Using the dccvalidator app in AMP-AD

Introduction

We’ve built the dccvalidator tool to streamline the process of data validation and QA/QC. As the AMP-AD Knowledge Portal has grown to 50+ studies and over 70,000 data files, we’ve realized a need to be more standardized in our approaches to data curation. Thus, we built an application that performs many of the routine data quality checks we previously conducted by hand, with the hopes that it will help you, the data contributor, get your data checked, validated, and shared more easily and quickly.

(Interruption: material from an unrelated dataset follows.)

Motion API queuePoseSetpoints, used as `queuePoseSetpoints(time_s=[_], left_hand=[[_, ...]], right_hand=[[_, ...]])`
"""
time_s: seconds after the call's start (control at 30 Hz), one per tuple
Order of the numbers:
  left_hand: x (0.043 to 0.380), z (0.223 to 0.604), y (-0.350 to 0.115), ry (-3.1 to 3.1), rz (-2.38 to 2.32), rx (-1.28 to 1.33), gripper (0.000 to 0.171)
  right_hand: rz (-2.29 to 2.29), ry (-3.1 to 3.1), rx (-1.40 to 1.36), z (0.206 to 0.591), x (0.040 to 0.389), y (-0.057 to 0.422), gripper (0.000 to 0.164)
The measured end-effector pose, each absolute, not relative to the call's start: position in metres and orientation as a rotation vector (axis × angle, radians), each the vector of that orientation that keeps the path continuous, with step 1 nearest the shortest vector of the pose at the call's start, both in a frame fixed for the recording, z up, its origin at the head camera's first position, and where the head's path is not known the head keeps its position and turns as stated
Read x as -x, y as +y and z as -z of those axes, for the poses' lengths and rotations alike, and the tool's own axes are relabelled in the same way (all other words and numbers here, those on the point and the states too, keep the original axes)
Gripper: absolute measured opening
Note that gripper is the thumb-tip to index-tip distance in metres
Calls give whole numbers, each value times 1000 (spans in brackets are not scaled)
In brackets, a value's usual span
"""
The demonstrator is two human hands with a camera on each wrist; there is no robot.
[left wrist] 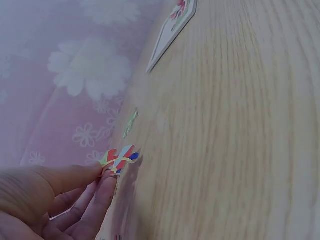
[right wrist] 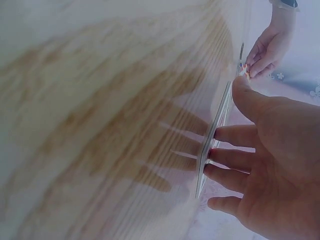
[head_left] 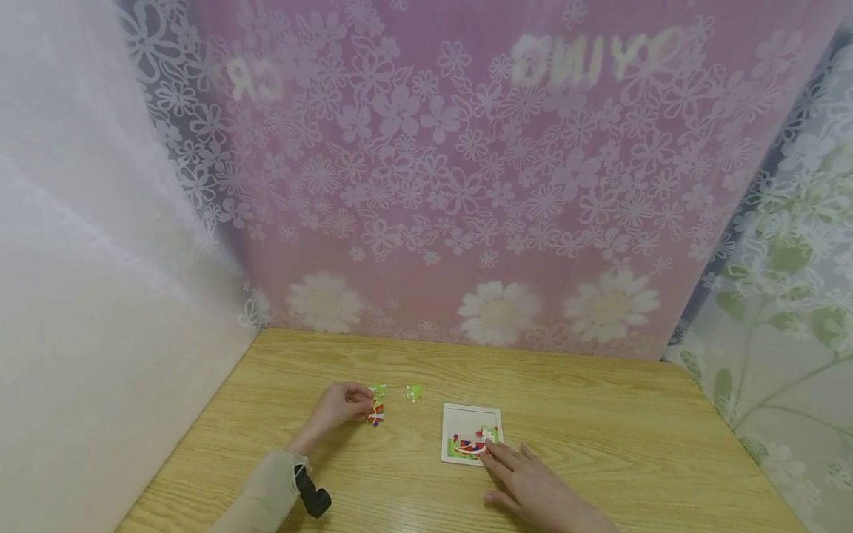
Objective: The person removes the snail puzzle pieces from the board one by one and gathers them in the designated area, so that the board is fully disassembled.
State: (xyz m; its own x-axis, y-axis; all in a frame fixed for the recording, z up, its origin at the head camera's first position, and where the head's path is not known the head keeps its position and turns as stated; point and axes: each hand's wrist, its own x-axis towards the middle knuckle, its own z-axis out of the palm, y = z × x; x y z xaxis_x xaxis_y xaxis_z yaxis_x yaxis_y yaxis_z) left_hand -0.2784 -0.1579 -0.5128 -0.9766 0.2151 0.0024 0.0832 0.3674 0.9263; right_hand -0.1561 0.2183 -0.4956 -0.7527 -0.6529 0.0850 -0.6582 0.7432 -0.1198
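A red, white and blue jigsaw piece [left wrist: 120,160] is pinched between the thumb and fingers of my left hand [head_left: 343,406], close over the table at the left. To the right lies a square puzzle board [head_left: 460,416] with a pale frame, its lower part filled with colourful pieces. My right hand [head_left: 533,485] lies at the board's lower right corner with its fingers extended, fingertips [right wrist: 212,154] right at the edge in the right wrist view. Just beyond the left hand is a green and white piece [head_left: 379,390], partly hidden by the fingers.
Another green piece [head_left: 415,392] lies on the wooden table [head_left: 600,414] between the left hand and the board. A black wrist camera [head_left: 312,494] sits on the left sleeve. Flowered cloth [head_left: 460,185] hangs behind the table and along its sides.
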Motion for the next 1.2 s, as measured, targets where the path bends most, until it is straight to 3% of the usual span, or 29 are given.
queuePoseSetpoints(time_s=[0.57,1.2], left_hand=[[278,510,-153,2673,-1489,-255,18],[284,512,-152,2861,-1356,-316,4]], right_hand=[[-229,-2929,-1069,498,157,219,66],[-270,-2948,-1060,496,155,218,65]])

The application can be found at https://shinypro.synapse.org/users/kwoo/dccvalidator-app/

Instructions

To use this application you must:

  1. Be logged in to Synapse in your browser
  2. Be a Synapse certified user
  3. Be a member of the AMP-AD consortium team

Some portions of the app submit data to Synapse. This allows curators at Sage to troubleshoot issues if needed; no one outside the Sage curation team will be able to download the data.

Documentation upload

Each study in AMP-AD has accompanying documentation in the portal. You can submit your documentation through the dccvalidator app on the Documentation page. There should be a study description for the whole study, and an assay description for each of the assays that was performed. These can be in a single file, or you can upload multiple files to the assay description section. A screenshot of a website with instructions on how to provide documentation of a study, and a space to upload documentation files

Data validation

Metadata requirements

Each study should include metadata that would help a new researcher understand and reuse the data. In most cases, we will expect 4 files:

  1. Individual metadata describing each individual in the study
  2. Biospecimen metadata describing the specimens that were collected
  3. Assay metadata describing the assay that was performed. If multiple assays were part of the study, there will be one assay file for each.
  4. A manifest listing each file that will be uploaded. You will use this file to upload your data after it has been validated and approved.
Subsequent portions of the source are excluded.